• **WORK TASK**
Your task is to restate the listing word for word without the pictures.
......
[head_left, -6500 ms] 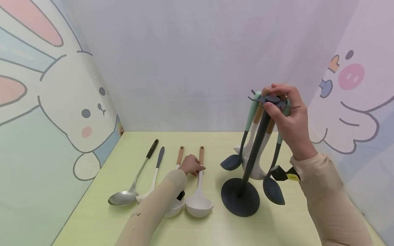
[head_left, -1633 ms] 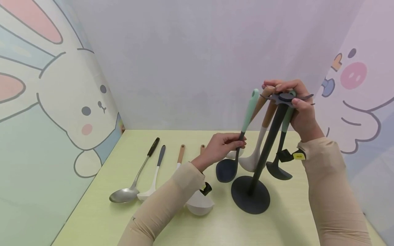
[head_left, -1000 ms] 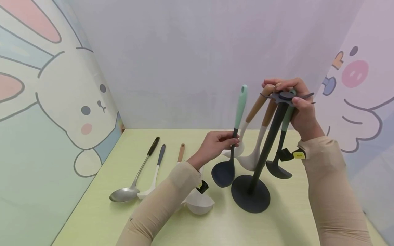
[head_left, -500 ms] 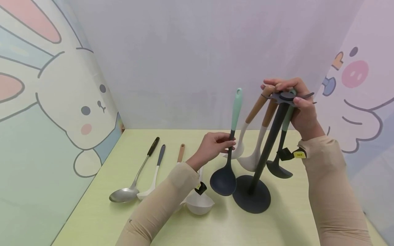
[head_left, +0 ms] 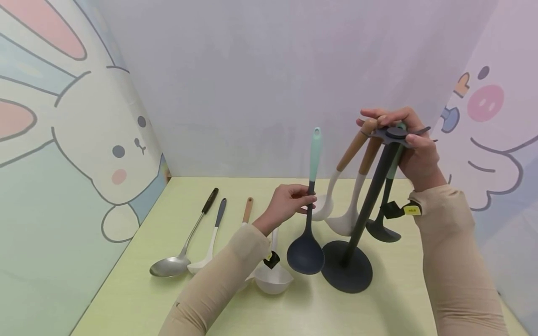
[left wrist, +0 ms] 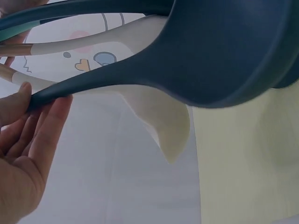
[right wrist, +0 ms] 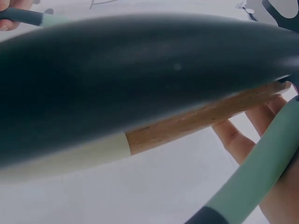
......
• **ANSWER SPACE**
[head_left, -6500 ms] 
[head_left, -1633 ms] 
[head_left, -1000 ms] 
[head_left, -500 ms] 
[head_left, +0 ms] 
[left wrist, +0 ms] 
[right wrist, +0 ms] 

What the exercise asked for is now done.